The State argues that Evans is not qualified under § 12-17-213(b) for appointment to the office of supernumerary district attorney. That section reads in part:

“§ 12-17-213. Qualifications for supernumerary status — Sixty years of age and 18 years of service as district attorney, judge, county solicitor, etc., with minimum of 10 years as district attorney; 18 years of service as district attorney, judge, county solicitor, etc., with minimum of 15% years service as district attorney.
“(a)....
“(b) Any district attorney of a judicial circuit who has served 18 years as circuit district attorney may elect to become a supernumerary district attorney by filing a written declaration to that effect with the Governor, and only two and one-half years served as judge of a court of record, a county court, county solicitor, a full-time deputy or assistant district attorney or as a duly licensed attorney employed full-time by the State of Alabama, whether commissioned or appointed or as an elected constitutional officer or other state official, may be counted as time served toward accumulating the above required 18 years.”

(Emphasis added.)

The State emphasizes that § 12-17-213(b) requires that an applicant for a supernumerary office be a “district attorney of a judicial circuit,” and the State argues that this lan*423guage means that the applicant must he an active district attorney at the time he or she seeks the appointment. The State concludes that, because Evans was a former district attorney of a judicial circuit when he sought the supernumerary appointment, he is not qualified for the appointment.

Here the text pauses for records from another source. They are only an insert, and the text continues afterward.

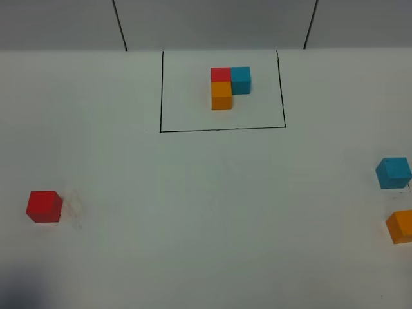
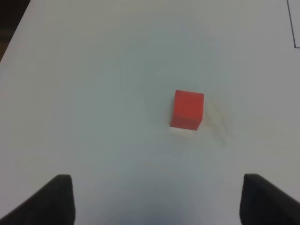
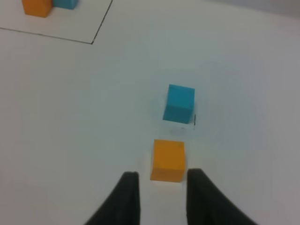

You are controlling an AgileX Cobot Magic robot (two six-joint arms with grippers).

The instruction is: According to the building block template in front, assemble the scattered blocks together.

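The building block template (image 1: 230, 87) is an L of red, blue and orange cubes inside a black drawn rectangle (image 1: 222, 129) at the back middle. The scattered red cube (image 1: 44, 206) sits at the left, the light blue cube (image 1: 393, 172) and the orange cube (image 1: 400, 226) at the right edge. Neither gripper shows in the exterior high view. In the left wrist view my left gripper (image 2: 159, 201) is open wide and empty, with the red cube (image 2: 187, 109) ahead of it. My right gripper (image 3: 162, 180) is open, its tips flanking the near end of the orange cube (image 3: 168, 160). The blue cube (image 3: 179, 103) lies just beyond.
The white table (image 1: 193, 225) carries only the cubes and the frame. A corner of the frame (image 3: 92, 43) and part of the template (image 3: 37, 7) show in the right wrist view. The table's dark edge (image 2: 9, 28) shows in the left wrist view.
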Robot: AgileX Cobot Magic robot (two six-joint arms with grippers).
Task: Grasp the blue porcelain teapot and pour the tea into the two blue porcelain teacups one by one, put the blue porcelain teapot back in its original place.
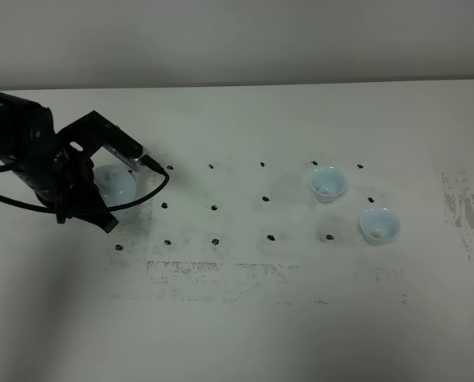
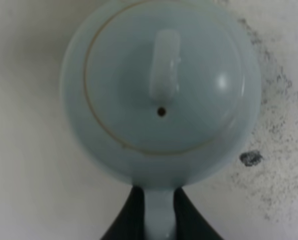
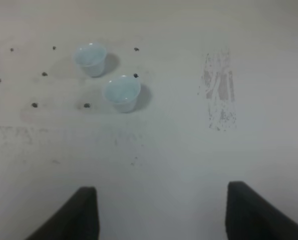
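Note:
The blue porcelain teapot (image 1: 115, 183) stands on the white table (image 1: 237, 318) at the left, partly hidden under my left arm. In the left wrist view I see its lid and knob (image 2: 165, 70) from above. My left gripper (image 2: 159, 222) has its black fingers (image 2: 131, 217) tight on either side of the teapot's loop handle (image 2: 159, 210). The two blue porcelain teacups (image 1: 328, 183) (image 1: 378, 225) stand upright at the right, also seen in the right wrist view (image 3: 91, 59) (image 3: 122, 92). My right gripper (image 3: 161, 220) is open and empty, well short of the cups. It is out of the exterior view.
Small black dots (image 1: 214, 208) form a grid between teapot and cups. Grey scuff marks lie along the front (image 1: 221, 274) and at the far right (image 1: 464, 211). The table's back edge meets a wall (image 1: 237, 40).

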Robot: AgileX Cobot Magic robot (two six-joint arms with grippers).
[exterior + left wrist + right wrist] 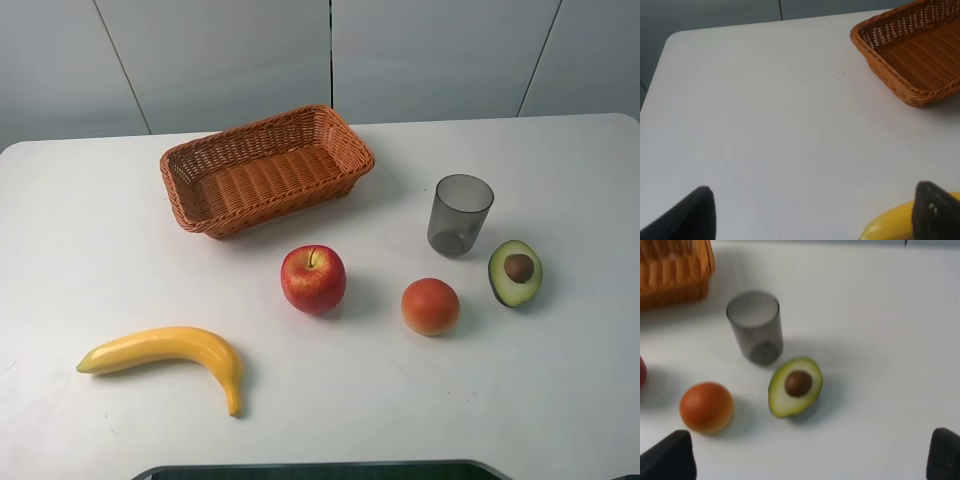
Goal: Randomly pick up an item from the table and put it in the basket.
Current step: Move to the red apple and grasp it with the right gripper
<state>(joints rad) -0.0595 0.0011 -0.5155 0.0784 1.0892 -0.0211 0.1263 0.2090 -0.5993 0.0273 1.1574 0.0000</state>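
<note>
The red apple (313, 279) with yellowish patches stands upright near the middle of the white table (90, 230). The empty wicker basket (266, 168) lies behind it to the left; it also shows in the left wrist view (912, 52) and a corner in the right wrist view (670, 270). Only a sliver of the apple (642, 372) shows in the right wrist view. No gripper shows in the high view. My left gripper (815, 212) is open and empty, above bare table. My right gripper (812, 455) is open and empty, near the avocado.
A yellow banana (170, 352) lies front left, its end by my left finger (890, 225). An orange-red fruit (430, 306), a halved avocado (515, 272) and a grey translucent cup (459, 213) stand on the right; they show in the right wrist view too.
</note>
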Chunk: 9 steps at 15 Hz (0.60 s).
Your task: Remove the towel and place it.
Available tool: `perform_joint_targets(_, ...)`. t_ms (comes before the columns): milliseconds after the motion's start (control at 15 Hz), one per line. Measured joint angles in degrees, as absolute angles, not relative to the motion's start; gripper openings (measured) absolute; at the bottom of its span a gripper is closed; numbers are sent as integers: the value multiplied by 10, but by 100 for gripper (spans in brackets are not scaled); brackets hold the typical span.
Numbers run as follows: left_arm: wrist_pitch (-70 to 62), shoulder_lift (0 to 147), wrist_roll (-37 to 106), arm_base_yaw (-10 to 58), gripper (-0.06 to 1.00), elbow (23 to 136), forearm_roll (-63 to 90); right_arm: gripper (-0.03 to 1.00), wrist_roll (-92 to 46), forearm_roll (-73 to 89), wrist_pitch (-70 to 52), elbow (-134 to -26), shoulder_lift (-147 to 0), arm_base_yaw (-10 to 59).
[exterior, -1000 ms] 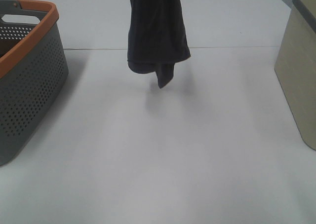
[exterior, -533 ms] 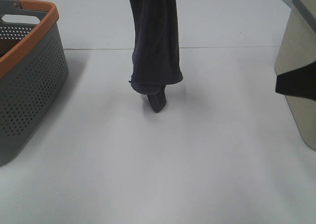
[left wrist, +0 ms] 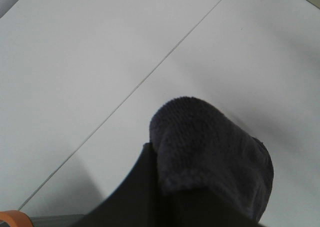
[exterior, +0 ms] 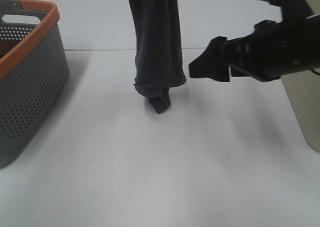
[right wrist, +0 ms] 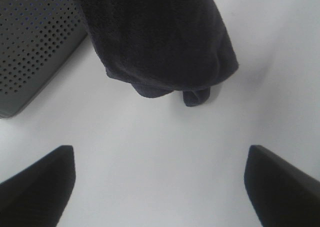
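Right hand (right wrist: 159, 157) spread wide beside hanging towel (right wrist: 155, 37).

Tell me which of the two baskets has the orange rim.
The grey perforated basket on the left of the high view; the beige basket on the right shows no orange.

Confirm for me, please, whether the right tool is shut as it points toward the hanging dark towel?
Not quite: the right tool is open, not shut. The right wrist view shows its fingers set wide apart. It does point toward the hanging dark towel.
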<state>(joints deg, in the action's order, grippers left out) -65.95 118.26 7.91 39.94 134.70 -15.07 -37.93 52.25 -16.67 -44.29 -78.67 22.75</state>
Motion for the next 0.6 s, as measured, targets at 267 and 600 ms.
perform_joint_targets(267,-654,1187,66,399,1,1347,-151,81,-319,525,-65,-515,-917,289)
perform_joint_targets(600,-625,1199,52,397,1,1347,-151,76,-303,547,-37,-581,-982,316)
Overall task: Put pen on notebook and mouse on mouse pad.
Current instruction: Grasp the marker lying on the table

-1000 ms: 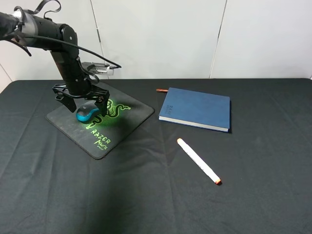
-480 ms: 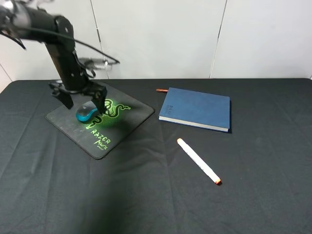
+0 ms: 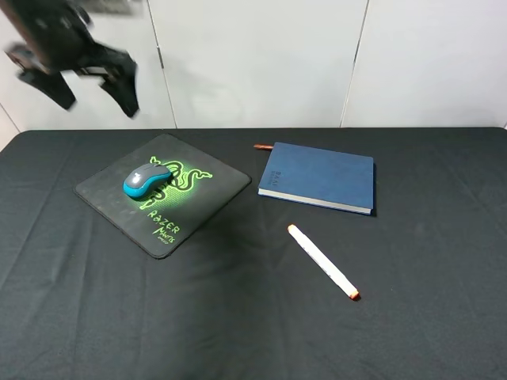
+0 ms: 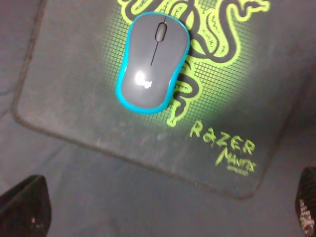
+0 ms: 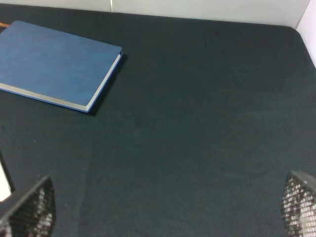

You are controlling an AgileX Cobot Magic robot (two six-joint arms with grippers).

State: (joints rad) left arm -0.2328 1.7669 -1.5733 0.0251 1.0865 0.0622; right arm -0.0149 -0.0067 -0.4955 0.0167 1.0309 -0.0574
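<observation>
The grey and teal mouse (image 3: pixel 146 178) rests on the black mouse pad (image 3: pixel 111 194), partly over its green logo. High above the pad's far left, my left gripper (image 3: pixel 93 91) hangs open, blurred and holding nothing. Its wrist view looks down on the mouse (image 4: pixel 152 61) and pad (image 4: pixel 74 79), with the gripper (image 4: pixel 165 207) spread wide. The blue notebook (image 3: pixel 317 176) lies to the right of the pad. The white pen (image 3: pixel 321 260) lies on the cloth in front of it. My right gripper (image 5: pixel 163 207) is open above bare cloth near the notebook (image 5: pixel 54 61).
A black cloth (image 3: pixel 238 317) covers the whole table. A reddish ribbon tab (image 3: pixel 261 146) sticks out at the notebook's far left corner. White wall panels stand behind the table. The right arm is outside the exterior view.
My left gripper stood around the mouse on the pad. It has since lifted up and to the left, leaving the mouse lying free on the pad. Pen and notebook have not moved.
</observation>
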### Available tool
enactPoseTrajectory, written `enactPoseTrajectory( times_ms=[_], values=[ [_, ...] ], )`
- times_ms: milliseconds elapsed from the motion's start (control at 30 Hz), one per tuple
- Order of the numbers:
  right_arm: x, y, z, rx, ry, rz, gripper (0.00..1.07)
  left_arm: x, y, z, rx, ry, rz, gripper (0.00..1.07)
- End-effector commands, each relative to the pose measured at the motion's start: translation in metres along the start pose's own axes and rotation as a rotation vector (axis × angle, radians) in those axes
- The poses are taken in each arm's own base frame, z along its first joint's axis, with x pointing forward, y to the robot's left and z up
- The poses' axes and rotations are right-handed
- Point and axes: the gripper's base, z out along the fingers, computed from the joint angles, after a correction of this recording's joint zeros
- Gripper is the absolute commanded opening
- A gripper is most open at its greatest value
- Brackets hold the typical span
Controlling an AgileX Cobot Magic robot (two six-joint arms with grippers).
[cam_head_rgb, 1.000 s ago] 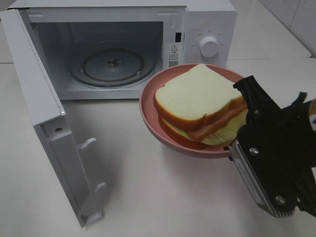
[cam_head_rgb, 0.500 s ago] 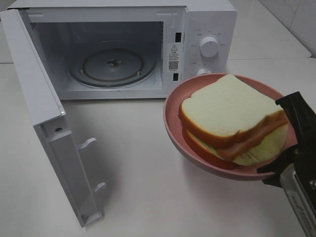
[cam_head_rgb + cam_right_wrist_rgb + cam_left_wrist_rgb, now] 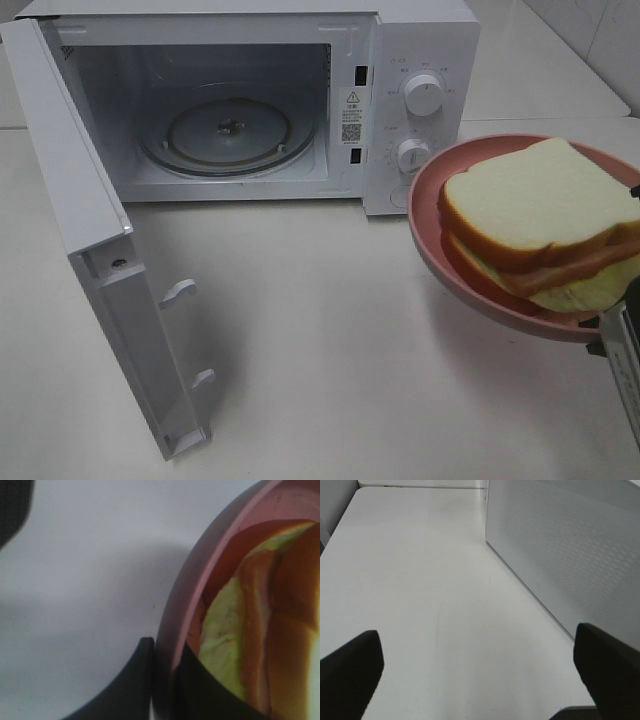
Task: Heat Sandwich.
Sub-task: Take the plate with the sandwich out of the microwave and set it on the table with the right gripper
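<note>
Exterior high, worktop (image 3: 320, 380): white, matte, bare in front of the microwave.
Exterior high, microwave (image 3: 420, 60): white, at the back; door (image 3: 100, 260) swung wide to the left; glass turntable (image 3: 228, 130) inside.
Exterior high, room: pale tiled wall at upper right corner.
Exterior high, sandwich (image 3: 545, 225): lay on the pink plate (image 3: 430, 230), which was tilted at the right edge, in front of the microwave's dials.
Exterior high, right gripper: mostly out of frame at the right edge.
Left wrist, left gripper (image 3: 480, 672): released, fingers spread wide with nothing between them, over bare white worktop (image 3: 420, 580) beside the microwave's perforated side (image 3: 570, 545).
Right wrist, right gripper (image 3: 166, 680): clenched on the pink plate's rim (image 3: 200, 580), one finger either side.
Right wrist, sandwich (image 3: 260, 630): just inside the rim, green filling and ham showing.
</note>
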Motion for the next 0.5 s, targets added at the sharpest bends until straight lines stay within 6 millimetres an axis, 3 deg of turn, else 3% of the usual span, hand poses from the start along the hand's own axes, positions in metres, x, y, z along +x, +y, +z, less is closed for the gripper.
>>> enactPoseTrajectory(
  times_ms=[33,500],
  values=[
    [0.003,-0.005,-0.003,0.059,0.021,0.051,0.01,0.001,-0.001,-0.002,0.007,-0.028,-0.004,0.98],
    [0.015,-0.001,-0.004,0.043,0.15,0.319,0.01,0.001,-0.001,-0.002,0.007,-0.028,-0.004,0.98]
  ],
)
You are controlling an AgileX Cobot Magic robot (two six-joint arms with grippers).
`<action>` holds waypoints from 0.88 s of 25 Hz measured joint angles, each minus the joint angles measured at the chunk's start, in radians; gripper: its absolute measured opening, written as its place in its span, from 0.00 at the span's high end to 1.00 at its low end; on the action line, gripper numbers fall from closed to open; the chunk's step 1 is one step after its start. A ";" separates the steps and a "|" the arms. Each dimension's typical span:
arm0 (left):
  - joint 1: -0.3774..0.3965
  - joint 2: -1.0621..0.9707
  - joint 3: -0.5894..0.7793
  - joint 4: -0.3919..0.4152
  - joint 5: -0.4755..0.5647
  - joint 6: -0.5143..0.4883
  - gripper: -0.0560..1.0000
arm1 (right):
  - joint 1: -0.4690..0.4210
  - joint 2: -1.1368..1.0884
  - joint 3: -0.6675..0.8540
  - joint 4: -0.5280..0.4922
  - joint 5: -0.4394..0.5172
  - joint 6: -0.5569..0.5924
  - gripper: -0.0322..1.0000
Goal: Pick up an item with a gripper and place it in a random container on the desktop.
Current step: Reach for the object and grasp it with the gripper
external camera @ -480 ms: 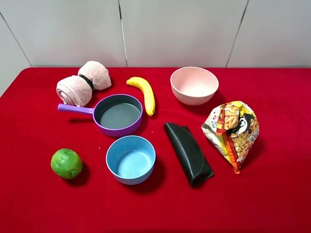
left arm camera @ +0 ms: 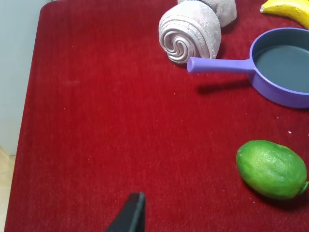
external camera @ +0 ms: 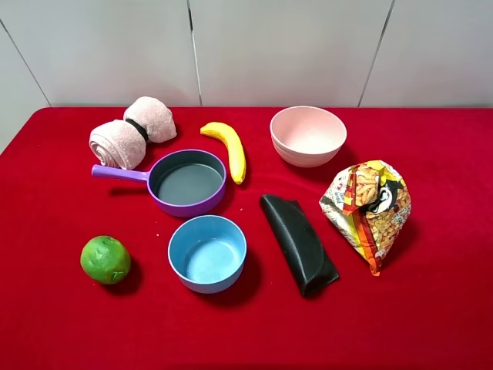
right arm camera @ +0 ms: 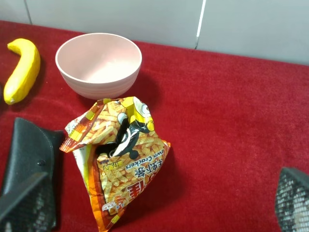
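A crinkly foil snack bag [external camera: 367, 210], printed in yellow, orange and red with a cartoon figure, lies on the right side of a desktop [external camera: 439, 316] covered in bright red cloth, resting on the cloth and held by nothing. Just behind it, not touching, stands a pink bowl [external camera: 308, 135]. To its left lies a black pouch [external camera: 299, 243], set at a slant, close beside the bag. The right gripper [right arm camera: 159, 203] hangs above the near end of the bag, its two dark fingers spread wide, one over the pouch and the other over bare cloth on the far side of the bag, and nothing is between them. A yellow banana [external camera: 229, 149] lies left of the pink bowl. Beside the banana sits a shallow purple pan [external camera: 179, 206] with a grey inside, its long straight handle pointing left toward a rolled pink towel [external camera: 131, 132] tied with a black band. In front of the pan stands a blue bowl [external camera: 207, 253], and a green lime [external camera: 105, 260] lies to its left. Of the left gripper [left arm camera: 130, 217] only one dark fingertip shows, over bare cloth near the lime, so whether its jaws are spread or closed cannot be told.
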 joint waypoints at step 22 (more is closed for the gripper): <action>0.000 0.000 0.000 0.000 0.000 0.000 0.01 | 0.000 0.000 0.000 0.000 0.000 0.000 0.30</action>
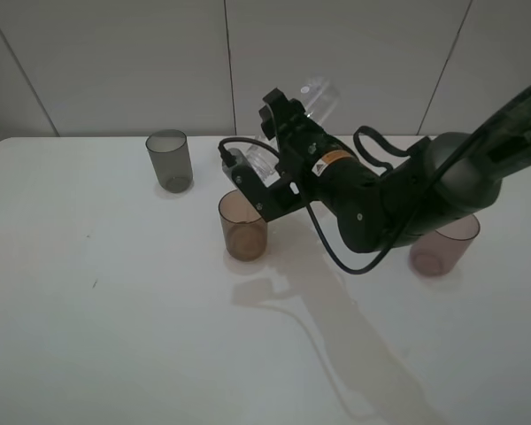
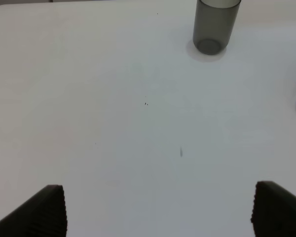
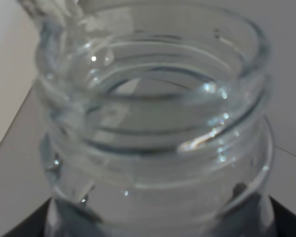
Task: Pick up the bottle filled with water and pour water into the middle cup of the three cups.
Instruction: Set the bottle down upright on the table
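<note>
High overview; right wrist camera near bottle (image 3: 153,128)

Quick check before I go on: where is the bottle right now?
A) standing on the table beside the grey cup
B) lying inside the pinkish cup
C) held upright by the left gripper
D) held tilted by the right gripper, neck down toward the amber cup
D: the right gripper clamps the bottle at a tilt, with its open neck angled down just above the amber cup.

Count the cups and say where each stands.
3. Grey cup at the back left, brown cup in the middle, pink cup on the right, partly behind the arm. No other shows.
</note>
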You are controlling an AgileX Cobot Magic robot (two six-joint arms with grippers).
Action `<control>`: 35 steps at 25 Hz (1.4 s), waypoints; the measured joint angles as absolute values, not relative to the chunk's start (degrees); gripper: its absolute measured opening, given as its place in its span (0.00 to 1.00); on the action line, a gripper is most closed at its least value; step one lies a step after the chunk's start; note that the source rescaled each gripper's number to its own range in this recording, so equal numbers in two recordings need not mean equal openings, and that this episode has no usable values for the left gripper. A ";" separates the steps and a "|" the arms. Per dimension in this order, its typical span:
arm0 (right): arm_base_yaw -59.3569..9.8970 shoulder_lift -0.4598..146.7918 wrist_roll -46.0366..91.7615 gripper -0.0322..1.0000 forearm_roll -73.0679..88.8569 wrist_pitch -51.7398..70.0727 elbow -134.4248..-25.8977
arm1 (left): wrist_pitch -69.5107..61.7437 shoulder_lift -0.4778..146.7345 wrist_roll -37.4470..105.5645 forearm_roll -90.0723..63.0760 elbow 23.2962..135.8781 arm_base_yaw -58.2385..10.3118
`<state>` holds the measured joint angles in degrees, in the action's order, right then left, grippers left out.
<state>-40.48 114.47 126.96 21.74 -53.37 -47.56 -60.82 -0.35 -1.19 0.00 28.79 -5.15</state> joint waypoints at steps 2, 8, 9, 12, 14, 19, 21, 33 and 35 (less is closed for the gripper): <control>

Section 12-17-213(b) is one of a series of statutes in Title 12, Chapter 17, Article 6, Division 2, concerning the qualifications an applicant for the office of supernumerary district attorney must meet. The statutes set out variations in the requirements, based on the applicant’s age, years of service, and circumstances. Most of the statutes specifically require that the applicant be an active district attorney when he or she applies for the supernumerary office. See § 12-17-210(a)(2), § 12-17-210(b), § 12-17-211; and § 12-17-212. In contrast, § 12-17-213(b) does not on its face require that the applicant be holding the office of district attorney when he or she applies for the supernumerary position.

Moreover, § 12-17-213(b) is the only statute in this division that allows an applicant to apply two and one-half years of service in other state offices, such as the office of attorney general, in tallying the 18 years of service necessary to qualify for the office of supernumerary district attorney. As is indicated in the statute’s descriptive heading, the qualifications for an appointment as a supernumerary district attorney under subsection (b) are “18 years of service as district attorney, judge, county solicitor, etc., with minimum of 15% years service as district attorney” (emphasis added). This indicates that a district attorney is qualified to apply for the supernumerary office at any point after accumulating a minimum of (1) 18 years of service as a district attorney, or (2) at least 15½ years of service as a district attorney and 2½ years of service in other state offices, as allowed by the statute, before the period of service ends. The statute therefore provides for the circumstance where a party is a former district attorney, serving in another state office as provided by the statute, at the time that he or she applies for the appointment to the office of supernumerary district attorney.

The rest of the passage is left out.